▶ Problem details: Beginning at the line containing "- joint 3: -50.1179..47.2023", repeat each line below exactly up to and including the line containing "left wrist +". Do not repeat the pictures.
Segment Start: Task material
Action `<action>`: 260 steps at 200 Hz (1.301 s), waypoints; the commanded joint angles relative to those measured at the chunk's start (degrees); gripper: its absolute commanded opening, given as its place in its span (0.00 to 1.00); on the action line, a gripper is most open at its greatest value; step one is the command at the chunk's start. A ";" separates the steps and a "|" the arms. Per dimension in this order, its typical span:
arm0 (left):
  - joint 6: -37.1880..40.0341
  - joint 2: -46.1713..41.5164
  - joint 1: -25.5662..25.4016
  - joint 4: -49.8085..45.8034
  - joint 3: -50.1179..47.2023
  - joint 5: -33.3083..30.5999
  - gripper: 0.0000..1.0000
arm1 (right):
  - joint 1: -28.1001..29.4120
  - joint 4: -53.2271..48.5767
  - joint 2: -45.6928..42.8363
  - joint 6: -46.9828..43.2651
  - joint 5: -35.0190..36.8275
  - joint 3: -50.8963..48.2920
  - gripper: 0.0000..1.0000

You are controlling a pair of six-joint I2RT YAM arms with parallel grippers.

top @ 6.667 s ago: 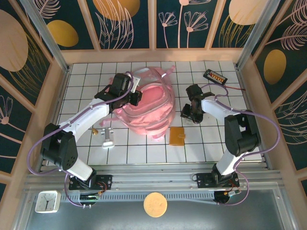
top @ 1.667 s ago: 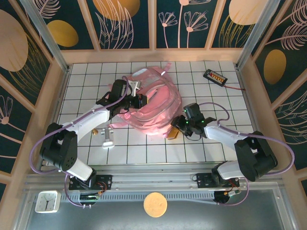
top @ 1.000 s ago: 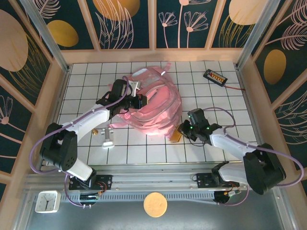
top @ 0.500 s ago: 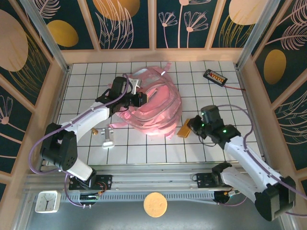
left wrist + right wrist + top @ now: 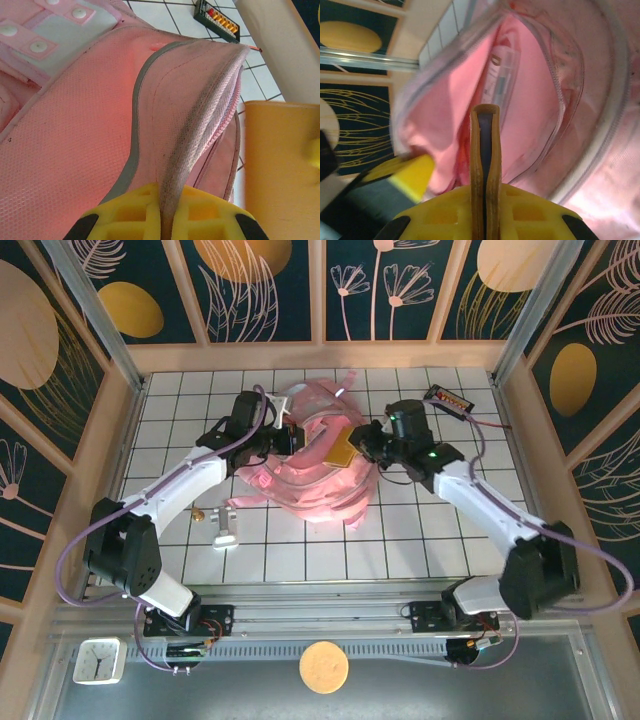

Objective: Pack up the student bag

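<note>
Left end effector [image 5: 291, 437] tight on student bag [image 5: 318, 490] (rim), right end effector [image 5: 362, 444] tight on tan case [image 5: 341, 449]

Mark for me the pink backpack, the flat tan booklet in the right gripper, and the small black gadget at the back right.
Large soft pink fabric backpack [image 5: 310, 492]: top view, lower front panel.
Flat tan rectangular booklet [image 5: 341, 449]: top view, its flat face.
Small black device with orange buttons [image 5: 447, 400]: top view, its middle.

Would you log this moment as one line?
left hand: holds student bag edge | right hand: holds tan case over bag opening
</note>
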 commanded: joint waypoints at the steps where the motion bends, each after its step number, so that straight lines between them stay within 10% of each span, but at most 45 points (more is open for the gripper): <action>1: 1.43 -1.43 -0.62 2.78 3.89 0.95 0.00 | 0.41 10.78 3.97 3.44 -2.77 0.75 0.02; 140: -0.45 -0.20 -0.62 7.66 5.74 5.35 0.00 | 3.56 25.55 29.46 13.16 -1.93 10.11 0.01; 200: -0.67 -0.36 -0.62 6.93 4.19 1.96 0.00 | 4.43 6.07 26.78 4.63 1.54 16.43 0.61; 260: -1.35 -0.37 -0.53 7.00 3.60 -2.36 0.00 | 4.03 -0.46 17.59 0.61 3.75 11.63 0.70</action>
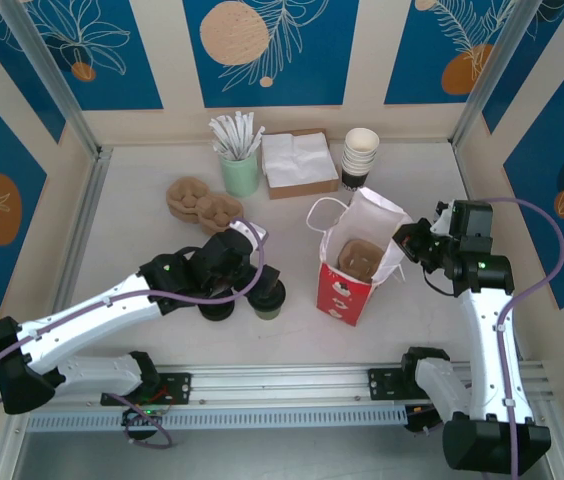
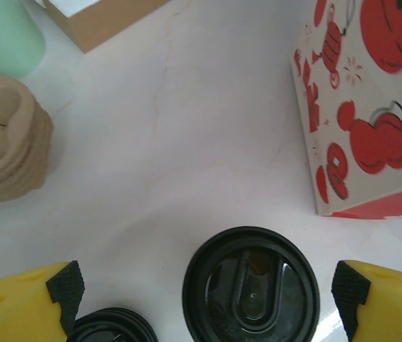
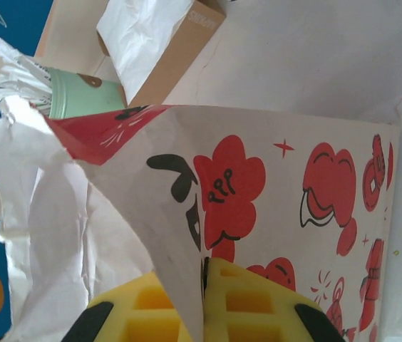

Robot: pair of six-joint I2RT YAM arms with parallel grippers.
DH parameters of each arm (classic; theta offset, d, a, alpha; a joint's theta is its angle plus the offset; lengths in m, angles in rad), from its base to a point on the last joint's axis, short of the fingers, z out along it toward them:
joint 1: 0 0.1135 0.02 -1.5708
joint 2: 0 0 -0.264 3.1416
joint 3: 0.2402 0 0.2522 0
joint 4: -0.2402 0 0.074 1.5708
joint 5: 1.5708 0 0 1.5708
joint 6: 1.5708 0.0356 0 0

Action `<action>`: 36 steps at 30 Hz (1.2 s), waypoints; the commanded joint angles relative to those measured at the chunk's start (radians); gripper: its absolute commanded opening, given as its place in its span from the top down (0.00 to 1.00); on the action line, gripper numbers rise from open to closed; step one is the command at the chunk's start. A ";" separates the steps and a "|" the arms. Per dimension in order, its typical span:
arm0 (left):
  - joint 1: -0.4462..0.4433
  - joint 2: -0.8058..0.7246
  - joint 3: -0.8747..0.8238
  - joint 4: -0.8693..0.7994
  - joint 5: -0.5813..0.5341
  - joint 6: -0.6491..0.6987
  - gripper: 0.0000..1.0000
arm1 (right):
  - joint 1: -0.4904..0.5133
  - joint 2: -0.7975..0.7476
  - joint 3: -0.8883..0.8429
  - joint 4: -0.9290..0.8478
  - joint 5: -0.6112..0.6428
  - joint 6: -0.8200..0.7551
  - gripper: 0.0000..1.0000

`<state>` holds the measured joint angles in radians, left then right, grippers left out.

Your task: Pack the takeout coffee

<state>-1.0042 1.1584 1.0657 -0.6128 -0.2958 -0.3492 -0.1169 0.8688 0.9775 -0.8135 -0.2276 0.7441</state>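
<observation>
The takeout coffee (image 2: 251, 288) stands on the table, its round black lid facing up, with a greenish side in the top view (image 1: 269, 296). My left gripper (image 2: 207, 286) is open and straddles it, one black pad (image 2: 65, 285) to the left and the other far to the right, neither touching the cup. The red-and-white paper bag (image 1: 354, 268) stands open just right of the cup, with a brown cardboard insert (image 1: 358, 257) inside. My right gripper (image 3: 202, 274) is shut on the bag's upper right edge (image 3: 179, 235).
A low stack of bare black lids (image 2: 112, 329) lies just left of the cup. Brown cardboard carriers (image 1: 200, 201), a green holder of wrapped sticks (image 1: 240, 168), a napkin box (image 1: 300, 163) and stacked white cups (image 1: 361, 155) stand at the back.
</observation>
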 commanded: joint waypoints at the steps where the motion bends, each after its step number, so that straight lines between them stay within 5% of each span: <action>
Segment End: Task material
▶ Response to the exercise:
  - joint 3: -50.1179..47.2023
  - joint 5: -33.3083..30.5999
  - gripper: 0.0000..1.0000
arm1 (right):
  - joint 1: -28.1001..29.4120
  - joint 4: -53.2271..48.5767
  - joint 2: -45.6928..42.8363
  - joint 6: -46.9828..43.2651
  - joint 5: -35.0190..36.8275
  - joint 3: -50.8963..48.2920
  - gripper: 0.0000..1.0000

You are controlling a pair of six-joint I2RT YAM arms with parallel grippers.

top @ 6.667 s ago: 
top @ 1.667 s ago: 
top @ 1.000 s ago: 
top @ 0.500 s ago: 
left wrist + right wrist + top @ now: 

Nothing further is required for this answer.